Escolas sem caráter religioso foram criadas com o objetivo de instruir a burguesia para poder cuidar de seus negócios. A produção manufatureira dividiu o trabalho, retirando dos artesãos o domínio de todo o processo do trabalho, em função disso, o trabalhador deveria ser especializado. Inicialmente não havia necessidade de instruir o trabalhador. Nesse contexto, a Educação deveria ser diferenciada conforme a classe social e funcionava como instrumento de poder das classes dominantes:

Entretanto, ressalta Aranha (2006), havia a diferenciação entre a educação da alta nobreza, da pequena nobreza, da burguesia e das classes populares, cada educação deveria atingir um objetivo específico.

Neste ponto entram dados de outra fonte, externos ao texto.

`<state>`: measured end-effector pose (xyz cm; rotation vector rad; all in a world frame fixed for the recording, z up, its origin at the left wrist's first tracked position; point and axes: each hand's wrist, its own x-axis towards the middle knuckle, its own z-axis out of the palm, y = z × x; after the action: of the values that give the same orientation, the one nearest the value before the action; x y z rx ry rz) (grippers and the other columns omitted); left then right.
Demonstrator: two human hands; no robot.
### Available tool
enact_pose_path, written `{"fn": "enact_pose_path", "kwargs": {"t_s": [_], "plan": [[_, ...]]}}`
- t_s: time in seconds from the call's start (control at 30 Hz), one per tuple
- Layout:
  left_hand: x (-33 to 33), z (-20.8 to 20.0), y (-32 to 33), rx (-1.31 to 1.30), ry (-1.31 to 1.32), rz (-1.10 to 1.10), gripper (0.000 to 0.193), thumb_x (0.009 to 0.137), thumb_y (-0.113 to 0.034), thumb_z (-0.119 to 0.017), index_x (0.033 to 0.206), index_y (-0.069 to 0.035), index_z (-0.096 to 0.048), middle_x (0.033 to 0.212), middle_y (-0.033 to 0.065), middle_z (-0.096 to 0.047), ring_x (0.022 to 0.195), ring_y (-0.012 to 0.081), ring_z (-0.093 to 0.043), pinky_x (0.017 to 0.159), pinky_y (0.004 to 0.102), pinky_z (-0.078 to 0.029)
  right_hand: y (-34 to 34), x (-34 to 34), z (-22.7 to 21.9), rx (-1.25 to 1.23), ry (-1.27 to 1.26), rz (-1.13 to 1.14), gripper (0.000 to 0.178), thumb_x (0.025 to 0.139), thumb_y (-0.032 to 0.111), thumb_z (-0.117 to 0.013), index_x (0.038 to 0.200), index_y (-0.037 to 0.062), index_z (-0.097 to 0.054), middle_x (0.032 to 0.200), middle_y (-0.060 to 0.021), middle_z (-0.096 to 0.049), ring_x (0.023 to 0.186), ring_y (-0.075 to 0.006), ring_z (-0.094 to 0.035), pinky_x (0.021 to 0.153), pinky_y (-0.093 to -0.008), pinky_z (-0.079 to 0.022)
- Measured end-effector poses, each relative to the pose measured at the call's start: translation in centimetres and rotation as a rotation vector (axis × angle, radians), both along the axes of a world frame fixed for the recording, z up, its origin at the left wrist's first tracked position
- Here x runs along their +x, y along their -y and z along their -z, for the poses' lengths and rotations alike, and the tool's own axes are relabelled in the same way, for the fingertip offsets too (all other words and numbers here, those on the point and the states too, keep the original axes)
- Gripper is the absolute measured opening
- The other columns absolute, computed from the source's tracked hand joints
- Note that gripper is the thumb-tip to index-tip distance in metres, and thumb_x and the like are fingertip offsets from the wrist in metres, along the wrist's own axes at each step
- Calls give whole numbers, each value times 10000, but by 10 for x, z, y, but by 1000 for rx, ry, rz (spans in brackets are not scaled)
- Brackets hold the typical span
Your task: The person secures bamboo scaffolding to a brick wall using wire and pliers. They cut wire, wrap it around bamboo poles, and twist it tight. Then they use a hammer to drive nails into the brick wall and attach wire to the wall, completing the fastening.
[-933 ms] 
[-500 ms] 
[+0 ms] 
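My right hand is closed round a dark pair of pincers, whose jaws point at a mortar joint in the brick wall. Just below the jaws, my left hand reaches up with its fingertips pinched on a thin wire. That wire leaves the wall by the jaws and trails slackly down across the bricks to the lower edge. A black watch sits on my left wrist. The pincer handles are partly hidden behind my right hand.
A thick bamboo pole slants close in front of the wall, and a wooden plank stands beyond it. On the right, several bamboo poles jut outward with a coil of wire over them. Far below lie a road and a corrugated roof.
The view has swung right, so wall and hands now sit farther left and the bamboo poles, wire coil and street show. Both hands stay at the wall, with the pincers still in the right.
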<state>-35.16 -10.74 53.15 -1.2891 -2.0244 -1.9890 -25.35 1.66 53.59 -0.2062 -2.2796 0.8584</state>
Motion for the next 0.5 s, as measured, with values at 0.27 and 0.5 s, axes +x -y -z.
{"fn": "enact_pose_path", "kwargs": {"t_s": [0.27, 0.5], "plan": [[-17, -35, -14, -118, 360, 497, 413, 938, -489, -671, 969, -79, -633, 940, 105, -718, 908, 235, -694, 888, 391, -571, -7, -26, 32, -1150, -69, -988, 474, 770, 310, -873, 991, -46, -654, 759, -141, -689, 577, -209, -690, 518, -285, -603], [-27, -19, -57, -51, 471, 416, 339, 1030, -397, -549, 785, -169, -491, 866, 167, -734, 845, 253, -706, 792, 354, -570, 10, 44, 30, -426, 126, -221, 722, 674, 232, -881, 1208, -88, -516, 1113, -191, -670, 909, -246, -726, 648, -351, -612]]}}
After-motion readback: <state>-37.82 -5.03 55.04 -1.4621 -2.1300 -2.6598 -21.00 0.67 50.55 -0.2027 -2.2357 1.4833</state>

A alta nobreza era educada nos castelos, por preceptores, sua formação era voltada à manutenção do domínio dos feudos e à garantia do poder, enquanto que a pequena nobreza e os burgueses, interessados na educação de seus filhos, buscavam uma escola capaz de os formar para a liderança, para a administração dos negócios e para a política. Não havia qualquer preocupação com a educação das pessoas que faziam parte dos segmentos populares, a elas seria destinada apenas a aprendizagem dos ofícios, nada mais (Bonadio, 2013, p. 87).

A preocupação com a infância começou a ser discutida e a Educação foi organizada por faixa etária a partir da Idade Moderna. No entanto, a educação tinha como missão disciplinar e moralizar, sendo que a Igreja quem era responsável pela maioria das escolas (Ariès, 2006 como citado por Bonadio, 2013). Apenas com a Revolução Francesa que houve exigência para que a escola transmitisse conhecimento, pois a burguesia defendeu a Educação laica e obrigatória para diminuir o ensino religioso nas escolas e conquistar votos (Bonadio, 2013).

O foco apenas na dimensão racional surgiu no século XVIII, que foi uma época de grandes mudanças da Europa, como por exemplo, o desenvolvimento das forças produtivas e a Revolução Industrial na Inglaterra (1780), as unificações entre reinos que constituíram Estados Nacionais, a Revolução Francesa (1789-1792) e o surgimento da ciência e sua valorização da racionalidade, com o advento do Iluminismo (Souza, 2014).